Required work ▸ Repeat everything in the listing below. Keep each line exact.
++++ Information provided ++++
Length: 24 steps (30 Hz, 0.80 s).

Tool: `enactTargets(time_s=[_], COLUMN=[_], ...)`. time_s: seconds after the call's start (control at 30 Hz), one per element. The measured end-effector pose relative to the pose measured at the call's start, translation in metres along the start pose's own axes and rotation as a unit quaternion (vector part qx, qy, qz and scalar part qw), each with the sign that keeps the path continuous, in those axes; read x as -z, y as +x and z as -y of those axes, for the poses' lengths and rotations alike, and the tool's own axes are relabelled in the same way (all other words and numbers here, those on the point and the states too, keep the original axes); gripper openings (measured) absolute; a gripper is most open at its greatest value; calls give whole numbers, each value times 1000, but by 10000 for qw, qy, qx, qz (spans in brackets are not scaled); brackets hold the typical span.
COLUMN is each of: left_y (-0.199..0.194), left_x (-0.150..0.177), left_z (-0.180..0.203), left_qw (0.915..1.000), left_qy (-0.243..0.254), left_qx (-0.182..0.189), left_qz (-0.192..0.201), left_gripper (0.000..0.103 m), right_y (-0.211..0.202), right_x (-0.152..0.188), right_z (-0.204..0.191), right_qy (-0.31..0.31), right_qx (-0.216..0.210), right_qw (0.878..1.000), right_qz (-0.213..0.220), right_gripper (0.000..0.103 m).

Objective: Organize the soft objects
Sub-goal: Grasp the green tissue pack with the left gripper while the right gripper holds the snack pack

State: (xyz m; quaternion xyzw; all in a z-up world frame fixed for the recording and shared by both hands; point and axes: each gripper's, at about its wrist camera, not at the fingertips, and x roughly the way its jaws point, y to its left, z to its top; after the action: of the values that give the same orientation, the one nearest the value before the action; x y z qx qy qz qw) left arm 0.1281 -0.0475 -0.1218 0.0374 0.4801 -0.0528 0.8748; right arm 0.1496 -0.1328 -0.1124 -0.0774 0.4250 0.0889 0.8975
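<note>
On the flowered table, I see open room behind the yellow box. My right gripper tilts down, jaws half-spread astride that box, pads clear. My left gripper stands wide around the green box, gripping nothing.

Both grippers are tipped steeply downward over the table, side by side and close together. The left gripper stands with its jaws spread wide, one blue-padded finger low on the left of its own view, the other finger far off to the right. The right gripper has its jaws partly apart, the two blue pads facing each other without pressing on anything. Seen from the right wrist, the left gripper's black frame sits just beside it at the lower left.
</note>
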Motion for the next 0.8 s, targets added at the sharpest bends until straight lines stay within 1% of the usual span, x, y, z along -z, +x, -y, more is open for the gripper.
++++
Answer section ▸
Length: 24 steps (30 Hz, 0.80 s).

Tool: `enactTargets(time_s=[_], COLUMN=[_], ...)`. time_s: seconds after the call's start (control at 30 Hz), one per element. The measured end-effector pose relative to the pose measured at the call's start, translation in metres along the start pose's own axes and rotation as a unit quaternion (vector part qx, qy, qz and scalar part qw), each with the sign that keeps the path continuous, in those axes; read x as -z, y as +x and z as -y of those axes, for the poses' lengths and rotations alike, and the tool's own axes are relabelled in the same way (all other words and numbers here, those on the point and the states too, keep the original axes); gripper openings (measured) absolute; a gripper is most open at its greatest value; calls give whole numbers, each value times 1000, but by 10000 for qw, qy, qx, qz (spans in brackets are not scaled); brackets hold the typical span.
COLUMN is each of: left_y (-0.199..0.194), left_x (-0.150..0.177), left_z (-0.180..0.203), left_qw (0.915..1.000), left_qy (-0.243..0.254), left_qx (-0.182..0.189), left_qz (-0.192..0.201), left_gripper (0.000..0.103 m), right_y (-0.211..0.202), right_x (-0.152..0.188), right_z (-0.204..0.191), right_qy (-0.31..0.31), right_qx (-0.216..0.210), right_qw (0.878..1.000), right_qz (-0.213..0.220), right_gripper (0.000..0.103 m).

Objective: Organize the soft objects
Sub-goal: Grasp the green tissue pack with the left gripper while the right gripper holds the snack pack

State: (xyz m; quaternion xyzw; all in a z-up world frame fixed for the recording and shared by both hands; point and axes: each gripper's, at about its wrist camera, not at the fingertips, and x roughly the way its jaws point, y to its left, z to its top; after the action: of the values that give the same orientation, the one nearest the value before the action; x y z qx qy qz qw) left arm 0.1281 -0.0475 -0.1218 0.0374 0.4801 -0.0528 0.8748; right arm 0.1496 -0.1328 -0.1124 -0.0774 0.4250 0.0889 0.8975
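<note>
On the flowered table, I see open room behind the yellow box. My right gripper tilts down, jaws half-spread astride that box, pads clear. My left gripper stands wide around the green box, gripping nothing.

Both grippers are tipped steeply downward over the table, side by side and close together. The left gripper stands with its jaws spread wide, one blue-padded finger low on the left of its own view, the other finger far off to the right. The right gripper has its jaws partly apart, the two blue pads facing each other without pressing on anything. Seen from the right wrist, the left gripper's black frame sits just beside it at the lower left.
</note>
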Motion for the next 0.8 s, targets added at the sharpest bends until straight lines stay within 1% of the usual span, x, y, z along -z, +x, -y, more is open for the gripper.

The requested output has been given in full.